Les violentes manifestations qui ont saccagé la capitale et plusieurs autres villes du pays ont suscité des réactions de plusieurs composantes de la société haïtienne. La diaspora haïtienne vivant au Canada a eu son mot et, selon Le Devoir, certains membres qui se sont exprimés croient qu’il y a un bras derrière ce soulèvement populaire spontané.

C’est le cas de Jean Alix, membre de la maison d’Haïti, qui a expliqué sa préoccupation dans les colonnes du journal. « Je suis inquiet, a-t-il reconnu d’emblée. Pour la bonne raison qu’on ne sait pas qui est derrière ça. », a-t-il dit.

Jean Alix n’a pas eu les nouvelles des membres de sa famille, mais a pu contacter quelques proches qui lui ont informé de leur situation. « Elles sont de La Boule, mais elle travaille en ville. Elles ont dû passer la nuit au boulot, car il y avait des gens armés dans les rues, des pneus qui brûlaient. C’était l’état de siège, elles ne pouvaient tout simplement pas rentrer chez elles », raconte-t-il.

Il croit que l’augmentation des prix des produits pétroliers est la goutte d’eau qui a fait déborder le vase, car bien avant il y a eu plusieurs revendications tels que le salaire minimum.

La Directrice générale de la maison d’Haïti, Marjorie Villefranche, est allée dans le même sens qu’Alix, croyant toujours que ces émeutes ont été financées. « Il y a le ras-le-bol de la population et il y a des groupes derrière ça qui en profitent et sèment le chaos »

Elle a, cependant, pris un temps pour détailler sa pensée. « C’est une mini-analyse sauvage que je vous fais, car on ne sait pas très bien ce qui se passe.
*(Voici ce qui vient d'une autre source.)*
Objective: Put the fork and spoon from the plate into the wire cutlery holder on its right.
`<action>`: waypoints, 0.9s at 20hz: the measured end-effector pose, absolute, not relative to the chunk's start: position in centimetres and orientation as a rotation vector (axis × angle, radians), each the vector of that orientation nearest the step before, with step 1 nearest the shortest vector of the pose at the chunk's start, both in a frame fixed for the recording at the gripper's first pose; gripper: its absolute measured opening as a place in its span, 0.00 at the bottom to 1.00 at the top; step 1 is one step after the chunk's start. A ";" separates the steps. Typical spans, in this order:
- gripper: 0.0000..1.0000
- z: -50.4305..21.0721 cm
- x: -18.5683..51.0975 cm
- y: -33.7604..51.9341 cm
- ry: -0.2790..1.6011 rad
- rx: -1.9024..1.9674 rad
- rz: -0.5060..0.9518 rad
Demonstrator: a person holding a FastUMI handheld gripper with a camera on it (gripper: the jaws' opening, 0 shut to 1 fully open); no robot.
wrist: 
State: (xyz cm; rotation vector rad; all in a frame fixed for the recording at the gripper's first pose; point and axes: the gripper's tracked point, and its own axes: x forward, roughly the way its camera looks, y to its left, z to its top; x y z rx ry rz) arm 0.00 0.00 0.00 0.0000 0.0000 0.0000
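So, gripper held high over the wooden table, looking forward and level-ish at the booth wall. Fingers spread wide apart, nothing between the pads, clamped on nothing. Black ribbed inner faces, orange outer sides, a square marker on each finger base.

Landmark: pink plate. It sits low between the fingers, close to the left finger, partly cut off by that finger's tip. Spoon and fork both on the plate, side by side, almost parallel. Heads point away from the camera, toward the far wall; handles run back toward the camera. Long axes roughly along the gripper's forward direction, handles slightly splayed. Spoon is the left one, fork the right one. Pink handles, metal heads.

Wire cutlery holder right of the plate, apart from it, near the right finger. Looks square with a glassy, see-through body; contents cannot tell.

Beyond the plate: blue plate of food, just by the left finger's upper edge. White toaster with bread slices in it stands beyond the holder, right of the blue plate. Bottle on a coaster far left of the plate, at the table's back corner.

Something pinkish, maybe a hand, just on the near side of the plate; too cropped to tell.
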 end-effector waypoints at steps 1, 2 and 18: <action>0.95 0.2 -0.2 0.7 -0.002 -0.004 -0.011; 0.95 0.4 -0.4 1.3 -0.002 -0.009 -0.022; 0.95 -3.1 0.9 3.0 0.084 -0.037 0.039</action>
Il faut du temps pour essayer de comprendre qui est derrière les groupes qui font l’agitation. ».

Selon Mme Villefranche, l’explosion migratoire des Haïtiens qu’il y a eu au Chili, au Brésil, dans les pays de l’Amérique latine et l’année dernière au Canada sont des signes avant-coureurs des mauvaises conditions du pays. Pour elle, la vie est devenue pratiquement impossible pour ces compatriotes qui ont décidé de fuir leur patrie.
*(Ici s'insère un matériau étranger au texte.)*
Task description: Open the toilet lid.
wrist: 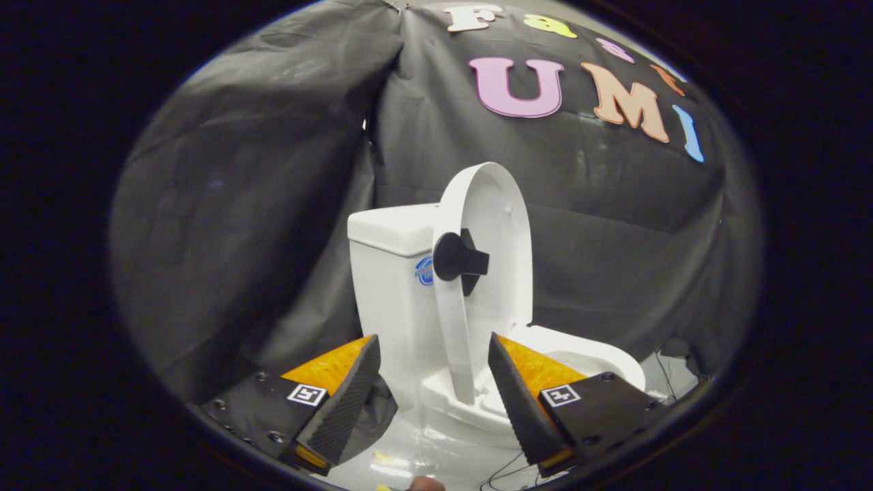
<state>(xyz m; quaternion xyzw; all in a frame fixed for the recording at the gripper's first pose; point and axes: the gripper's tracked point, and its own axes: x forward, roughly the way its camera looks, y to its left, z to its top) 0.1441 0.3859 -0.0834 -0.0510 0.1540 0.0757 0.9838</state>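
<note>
Black cloth drapes behind the toilet [409,300], whose base is partly hidden by the tongs [433,382]. Its lid [487,273] stands upright against the tank, a black knob [455,258] on its edge. Spread tongs hover just before it, gripping nothing.

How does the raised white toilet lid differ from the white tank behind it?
The thin, oval white toilet lid stands upright and edge-on; the white tank is a boxy block. The lid carries a black knob; the tank bears a small blue sticker. Both are glossy white. The tool is open, its fingers either side of the lid's lower edge.
</note>
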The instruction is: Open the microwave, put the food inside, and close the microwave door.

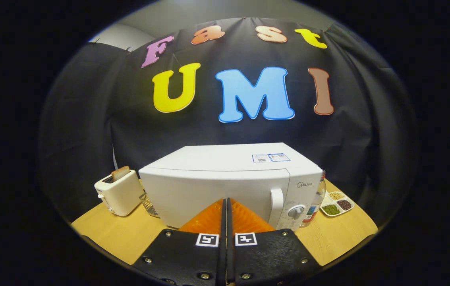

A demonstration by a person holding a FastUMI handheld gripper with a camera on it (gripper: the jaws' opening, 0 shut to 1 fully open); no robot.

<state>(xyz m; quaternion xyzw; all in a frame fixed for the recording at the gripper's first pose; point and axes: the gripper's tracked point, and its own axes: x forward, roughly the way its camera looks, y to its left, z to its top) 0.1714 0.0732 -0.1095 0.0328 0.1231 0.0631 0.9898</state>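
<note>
We are holding the gripper (225, 206) with its fingers pressed together, empty, just before the microwave (225, 182), which is sitting door closed on the desk (105, 234) beside a toaster (119, 192).

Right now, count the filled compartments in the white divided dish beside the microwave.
3 in the white divided dish, right of the white microwave: pale beans at back, green beans in front, dark red beans rightmost. Others may be hidden.

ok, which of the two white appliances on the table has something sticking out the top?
The toaster, left of the microwave: toast stands up from its slot. The microwave's top is flat. The gripper fingers are shut.
</note>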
Au milieu de la crise qui s’est éclatée le week-end dernier, il y a eu des échanges houleux entre les Haïtiens vivant en Haïti et la diaspora à travers les réseaux sociaux. Quelques Haïtiens de l’étranger ont craché leur colère contre le mouvement populaire. Ce qui a poussé ceux vivant au pays de réagir parfois avec une dose d’animosité.